I really wanna try and play nice, but I'm in too much of a snit to do so. I don't wanna trade places with anyone. I don't wanna deal with the fame and pratfalls of someone more successful, nor do I wanna deal with the bullshit I'd have to put up with if someone like me just sat unannounced at my table pretending he wasn't better than the sweat in his palms as he reads the crap he's consumed in and pretending my feet don't stink at the same spot.

I wouldn't want to see me...me being all kinds of broken on the inside in ways that just a snapshot can't help, or of just being sick of it not healing. I prefer face value as long as it's not my face and I don't have to answer anything about it.
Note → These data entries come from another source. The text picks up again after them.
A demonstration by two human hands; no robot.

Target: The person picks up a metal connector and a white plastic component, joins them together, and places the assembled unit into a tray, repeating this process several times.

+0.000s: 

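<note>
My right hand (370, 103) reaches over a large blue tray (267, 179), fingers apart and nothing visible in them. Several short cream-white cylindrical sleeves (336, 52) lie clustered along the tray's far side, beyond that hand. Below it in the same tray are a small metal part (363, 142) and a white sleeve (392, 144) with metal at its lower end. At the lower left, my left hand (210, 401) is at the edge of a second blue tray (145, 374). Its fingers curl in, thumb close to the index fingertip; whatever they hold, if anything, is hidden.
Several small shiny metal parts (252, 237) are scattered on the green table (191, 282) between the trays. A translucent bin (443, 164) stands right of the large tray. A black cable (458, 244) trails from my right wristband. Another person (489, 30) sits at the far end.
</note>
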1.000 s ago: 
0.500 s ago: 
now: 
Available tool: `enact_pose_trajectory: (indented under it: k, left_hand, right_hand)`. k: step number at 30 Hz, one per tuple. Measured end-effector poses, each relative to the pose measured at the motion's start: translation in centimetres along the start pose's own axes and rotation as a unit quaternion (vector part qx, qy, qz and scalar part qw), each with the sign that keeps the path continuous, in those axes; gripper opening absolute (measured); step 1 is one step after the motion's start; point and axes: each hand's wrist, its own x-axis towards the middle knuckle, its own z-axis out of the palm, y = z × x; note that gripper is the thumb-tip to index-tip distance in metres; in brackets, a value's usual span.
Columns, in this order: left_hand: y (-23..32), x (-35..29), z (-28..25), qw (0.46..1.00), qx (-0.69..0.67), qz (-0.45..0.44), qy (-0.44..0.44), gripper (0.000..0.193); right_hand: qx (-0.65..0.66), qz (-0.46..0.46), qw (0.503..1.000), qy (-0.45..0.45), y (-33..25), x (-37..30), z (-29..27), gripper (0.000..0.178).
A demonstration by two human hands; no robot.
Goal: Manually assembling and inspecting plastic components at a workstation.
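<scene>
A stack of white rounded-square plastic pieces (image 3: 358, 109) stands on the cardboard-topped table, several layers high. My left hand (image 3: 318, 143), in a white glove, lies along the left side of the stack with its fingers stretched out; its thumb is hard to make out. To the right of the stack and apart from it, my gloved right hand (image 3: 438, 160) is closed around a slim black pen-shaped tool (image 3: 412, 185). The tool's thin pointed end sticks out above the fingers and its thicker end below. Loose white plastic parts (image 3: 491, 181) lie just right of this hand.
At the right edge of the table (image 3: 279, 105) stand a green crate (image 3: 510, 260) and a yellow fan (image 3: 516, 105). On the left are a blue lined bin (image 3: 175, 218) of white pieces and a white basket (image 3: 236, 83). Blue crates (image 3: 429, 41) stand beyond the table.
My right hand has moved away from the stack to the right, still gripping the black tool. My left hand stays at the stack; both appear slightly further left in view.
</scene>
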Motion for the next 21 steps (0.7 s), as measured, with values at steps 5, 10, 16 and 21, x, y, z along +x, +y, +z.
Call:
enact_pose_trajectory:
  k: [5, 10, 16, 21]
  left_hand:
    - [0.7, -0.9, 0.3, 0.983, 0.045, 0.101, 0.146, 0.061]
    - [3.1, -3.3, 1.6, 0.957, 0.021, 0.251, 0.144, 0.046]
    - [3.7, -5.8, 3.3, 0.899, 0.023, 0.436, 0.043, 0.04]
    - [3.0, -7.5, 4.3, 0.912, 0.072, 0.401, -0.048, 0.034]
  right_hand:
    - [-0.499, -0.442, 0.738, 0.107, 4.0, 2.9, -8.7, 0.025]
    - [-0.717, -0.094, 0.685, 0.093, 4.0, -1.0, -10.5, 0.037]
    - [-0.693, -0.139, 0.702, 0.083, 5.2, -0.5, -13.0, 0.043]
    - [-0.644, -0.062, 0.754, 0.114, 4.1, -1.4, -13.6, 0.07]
And yet there's people out there who want you to believe you can't love anyone if you don't love yourself. I won't be carrying a locket of myself around my neck anytime soon, but I've been able to get along ok with me off and on for quite some time. Just because I can't hold it down for my own cause doesn't mean I can't do so for others. It's such a fine and fickle line..."love yourself, don't be egotistical, and see how others love you for it!" It simply doesn't work that way, at least not for me, and shame on those who claim that it does by shoving it down my throat knowing full well the hatred spawned behind it and the emptiness of satisfying others who won't kiss your ass brings.

Whew. I feel almost relieved. But I still don't wanna change places with anyone. It's not worth it...not to gain something I'd have to eventually give back, or put others through the backstory I've created and they have to figure out for themselves. Ain't fair, y'all.

MUSICAL BREAK!!

*City* I can't help it, nor do I have a right to. *Target*



THE DAILY BOX SCORE:

*Pencil* Yes, I've been getting increasingly angry at smaller and smaller things lately. My keyboard should be staring aces into my eyes for the way I've been pounding on it for not being as receptive to my words. I hope this doesn't bode ill for the entrants of the "30-Day Blogging Challenge ON HIATUS, entries of which I'll be judging this week. A salutatory fist-bump to you all!

3:22 Hours/minutes I've been in public for full display in a few days and I can't even take it anymore. People just really piss me off. And it doesn't help that I'm not getting along with the technology that was supposedly created to make our lives easier as well. I need to go home and beat up my garbage can or something.

I'm getting the hell outta here. Maybe I just need a cigarette and a glass of calm-da-eff-down...or my laptop typing "and" instead of "an" when I've clearly hit the "d" key several times. It's clear everything's setting me off today. Be your day not like mine, passionate people reading this. Peace, boom, and GOODNIGHT NOW!!